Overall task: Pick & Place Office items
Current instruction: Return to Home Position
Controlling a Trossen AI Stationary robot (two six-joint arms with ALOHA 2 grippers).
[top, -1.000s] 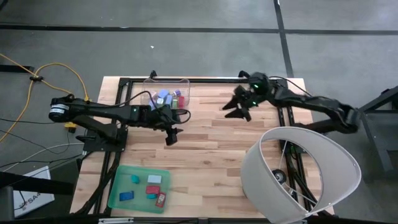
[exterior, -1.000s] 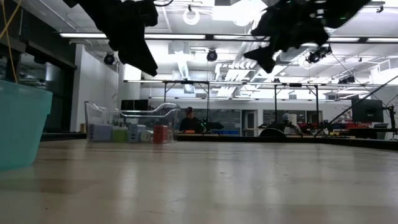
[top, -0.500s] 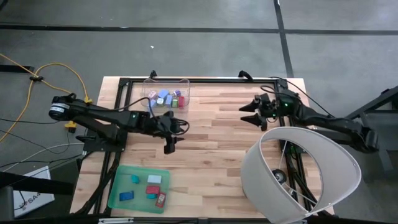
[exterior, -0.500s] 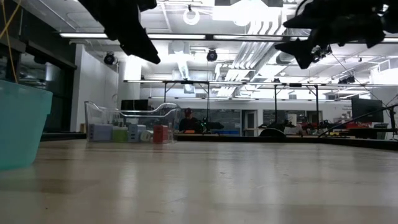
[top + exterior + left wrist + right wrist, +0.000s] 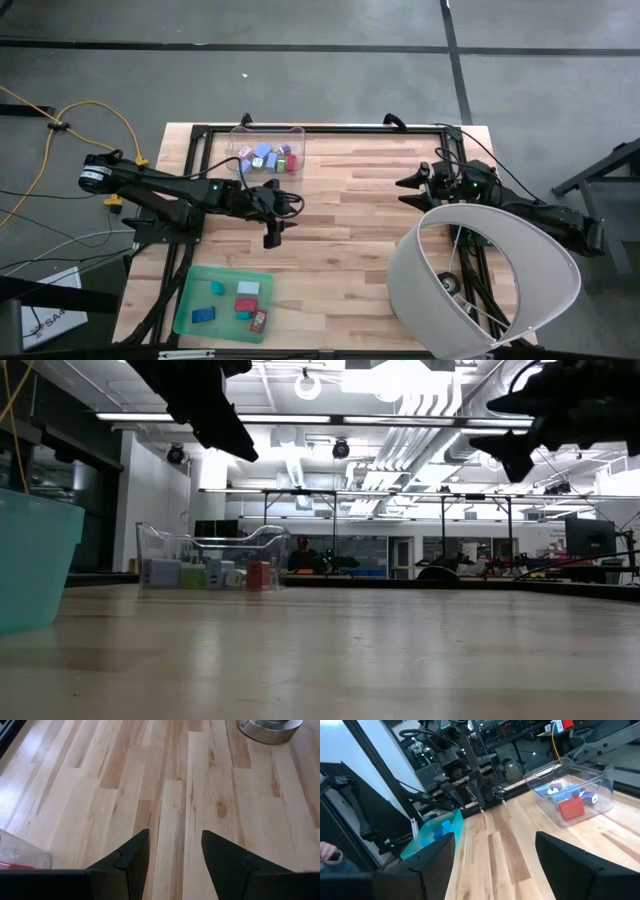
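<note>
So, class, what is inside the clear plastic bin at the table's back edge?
The clear plastic bin holds a heap of small blocks: blue, light blue, red, green. Pieces lower in the heap are covered, so no count is possible.

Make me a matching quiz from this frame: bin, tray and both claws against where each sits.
Column A
1. clear plastic bin
2. green tray
3. left claw
4. right claw

Column B
a. bottom-left corner of the table in the high view
b. open, above the table's right side
c. top edge of the table in the high view
d. open, above bare wood between bin and tray

Pairs: 1-c, 2-a, 3-d, 4-b
</note>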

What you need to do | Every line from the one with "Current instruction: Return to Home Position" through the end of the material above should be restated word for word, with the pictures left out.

The completed task |
Current instruction: Return to Home Position
Controlling a Trossen AI Stationary robot (two six-joint arms with ALOHA 2 grippers).
[top, -1.000s] 
[exterior, -1.000s] 
[top, -0.500s] 
[exterior, -0.500s] 
[top + exterior + left wrist + right wrist, +0.000s] 
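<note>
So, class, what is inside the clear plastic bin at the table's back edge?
The clear plastic bin holds a heap of small blocks: blue, light blue, red, green. Pieces lower in the heap are covered, so no count is possible.

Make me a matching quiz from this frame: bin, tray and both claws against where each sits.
Column A
1. clear plastic bin
2. green tray
3. left claw
4. right claw

Column B
a. bottom-left corner of the table in the high view
b. open, above the table's right side
c. top edge of the table in the high view
d. open, above bare wood between bin and tray

Pairs: 1-c, 2-a, 3-d, 4-b
</note>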

What has been written completes the answer.